§ What to work on
Transcribe every line of the listing below without any deviation.
(Entries provided Opens)
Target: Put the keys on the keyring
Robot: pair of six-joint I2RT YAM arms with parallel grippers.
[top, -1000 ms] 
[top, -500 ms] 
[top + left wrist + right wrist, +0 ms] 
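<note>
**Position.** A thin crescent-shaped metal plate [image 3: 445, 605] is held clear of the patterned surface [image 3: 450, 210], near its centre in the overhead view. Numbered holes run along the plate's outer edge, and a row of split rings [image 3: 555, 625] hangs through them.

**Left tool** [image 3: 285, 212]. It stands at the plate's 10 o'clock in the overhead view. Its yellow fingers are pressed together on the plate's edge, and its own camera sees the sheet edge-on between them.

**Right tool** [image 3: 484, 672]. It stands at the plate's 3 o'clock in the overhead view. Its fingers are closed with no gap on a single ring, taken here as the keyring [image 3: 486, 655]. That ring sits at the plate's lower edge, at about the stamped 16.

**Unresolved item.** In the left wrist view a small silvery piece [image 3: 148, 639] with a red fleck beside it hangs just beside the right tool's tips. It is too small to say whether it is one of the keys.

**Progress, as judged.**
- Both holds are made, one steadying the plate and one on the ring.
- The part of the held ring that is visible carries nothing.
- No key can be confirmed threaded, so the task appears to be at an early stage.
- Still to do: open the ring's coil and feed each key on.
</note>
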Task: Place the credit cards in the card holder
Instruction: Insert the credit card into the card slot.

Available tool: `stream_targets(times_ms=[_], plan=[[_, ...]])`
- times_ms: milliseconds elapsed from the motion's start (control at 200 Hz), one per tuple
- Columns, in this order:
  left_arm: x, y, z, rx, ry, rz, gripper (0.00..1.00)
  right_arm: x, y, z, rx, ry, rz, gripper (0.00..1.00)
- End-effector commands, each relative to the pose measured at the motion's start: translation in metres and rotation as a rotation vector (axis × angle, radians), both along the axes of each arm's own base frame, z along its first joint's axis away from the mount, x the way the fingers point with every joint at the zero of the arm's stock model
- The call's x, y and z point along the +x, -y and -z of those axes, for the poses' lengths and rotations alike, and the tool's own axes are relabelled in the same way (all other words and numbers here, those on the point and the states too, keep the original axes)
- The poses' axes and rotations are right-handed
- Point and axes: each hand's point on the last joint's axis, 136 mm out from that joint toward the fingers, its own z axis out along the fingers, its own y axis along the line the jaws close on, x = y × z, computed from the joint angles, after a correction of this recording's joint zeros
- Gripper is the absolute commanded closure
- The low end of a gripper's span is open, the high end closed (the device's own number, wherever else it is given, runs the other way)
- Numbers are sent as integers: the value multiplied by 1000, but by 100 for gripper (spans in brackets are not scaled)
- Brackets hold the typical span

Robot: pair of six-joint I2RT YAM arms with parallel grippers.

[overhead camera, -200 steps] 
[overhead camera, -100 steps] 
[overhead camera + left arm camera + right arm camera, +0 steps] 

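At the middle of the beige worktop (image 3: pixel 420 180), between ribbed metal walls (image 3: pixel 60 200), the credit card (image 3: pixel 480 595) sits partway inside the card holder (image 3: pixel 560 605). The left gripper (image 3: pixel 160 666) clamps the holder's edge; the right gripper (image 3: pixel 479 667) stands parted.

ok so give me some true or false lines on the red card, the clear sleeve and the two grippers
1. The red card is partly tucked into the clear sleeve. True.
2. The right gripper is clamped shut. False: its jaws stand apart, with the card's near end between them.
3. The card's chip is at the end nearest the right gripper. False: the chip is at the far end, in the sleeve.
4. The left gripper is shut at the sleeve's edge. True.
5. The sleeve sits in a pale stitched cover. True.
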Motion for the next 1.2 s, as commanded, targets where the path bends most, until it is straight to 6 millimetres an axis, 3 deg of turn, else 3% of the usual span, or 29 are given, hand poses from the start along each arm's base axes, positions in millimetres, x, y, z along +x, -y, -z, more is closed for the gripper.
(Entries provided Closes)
§ Written solution
Target: Put the keys on the keyring
Robot: pair of six-joint I2RT YAM arms with parallel grippers.
[top, -1000 ms] 
[top, -500 ms] 
[top + left wrist + right wrist, +0 ms] 
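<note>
**Position.** A thin crescent-shaped metal plate [image 3: 445, 605] is held clear of the patterned surface [image 3: 450, 210], near its centre in the overhead view. Numbered holes run along the plate's outer edge, and a row of split rings [image 3: 555, 625] hangs through them.

**Left tool** [image 3: 285, 212]. It stands at the plate's 10 o'clock in the overhead view. Its yellow fingers are pressed together on the plate's edge, and its own camera sees the sheet edge-on between them.

**Right tool** [image 3: 484, 672]. It stands at the plate's 3 o'clock in the overhead view. Its fingers are closed with no gap on a single ring, taken here as the keyring [image 3: 486, 655]. That ring sits at the plate's lower edge, at about the stamped 16.

**Unresolved item.** In the left wrist view a small silvery piece [image 3: 148, 639] with a red fleck beside it hangs just beside the right tool's tips. It is too small to say whether it is one of the keys.

**Progress, as judged.**
- Both holds are made, one steadying the plate and one on the ring.
- The part of the held ring that is visible carries nothing.
- No key can be confirmed threaded, so the task appears to be at an early stage.
- Still to do: open the ring's coil and feed each key on.
</note>
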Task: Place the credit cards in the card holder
Instruction: Insert the credit card into the card slot.

Available tool: `stream_targets(times_ms=[_], plan=[[_, ...]])`
- times_ms: milliseconds elapsed from the motion's start (control at 200 Hz), one per tuple
- Columns, in this order:
  left_arm: x, y, z, rx, ry, rz, gripper (0.00..1.00)
  right_arm: x, y, z, rx, ry, rz, gripper (0.00..1.00)
- End-effector commands, each relative to the pose measured at the motion's start: translation in metres and rotation as a rotation vector (axis × angle, radians), both along the axes of each arm's own base frame, z along its first joint's axis away from the mount, x the way the fingers point with every joint at the zero of the arm's stock model
- The call's x, y and z point along the +x, -y and -z of those axes, for the poses' lengths and rotations alike, and the tool's own axes are relabelled in the same way (all other words and numbers here, those on the point and the states too, keep the original axes)
- The poses' axes and rotations are right-handed
- Point and axes: each hand's point on the last joint's axis, 136 mm out from that joint toward the fingers, its own z axis out along the fingers, its own y axis along the line the jaws close on, x = y × z, computed from the joint angles, after a correction of this recording's joint zeros
- Gripper is the absolute commanded closure
- The low end of a gripper's span is open, the high end closed (the device's own number, wherever else it is given, runs the other way)
- Numbers are sent as integers: the value multiplied by 1000, but by 100 for gripper (spans in brackets are not scaled)
- Brackets hold the typical span

Robot: pair of six-joint I2RT YAM arms with parallel grippers.

[overhead camera, -200 steps] 
[overhead camera, -100 steps] 
[overhead camera + left arm camera + right arm camera, +0 steps] 

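At the middle of the beige worktop (image 3: pixel 420 180), between ribbed metal walls (image 3: pixel 60 200), the credit card (image 3: pixel 480 595) sits partway inside the card holder (image 3: pixel 560 605). The left gripper (image 3: pixel 160 666) clamps the holder's edge; the right gripper (image 3: pixel 479 667) stands parted.

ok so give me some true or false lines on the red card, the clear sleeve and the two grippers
1. The red card is partly tucked into the clear sleeve. True.
2. The right gripper is clamped shut. False: its jaws stand apart, with the card's near end between them.
3. The card's chip is at the end nearest the right gripper. False: the chip is at the far end, in the sleeve.
4. The left gripper is shut at the sleeve's edge. True.
5. The sleeve sits in a pale stitched cover. True.
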Motion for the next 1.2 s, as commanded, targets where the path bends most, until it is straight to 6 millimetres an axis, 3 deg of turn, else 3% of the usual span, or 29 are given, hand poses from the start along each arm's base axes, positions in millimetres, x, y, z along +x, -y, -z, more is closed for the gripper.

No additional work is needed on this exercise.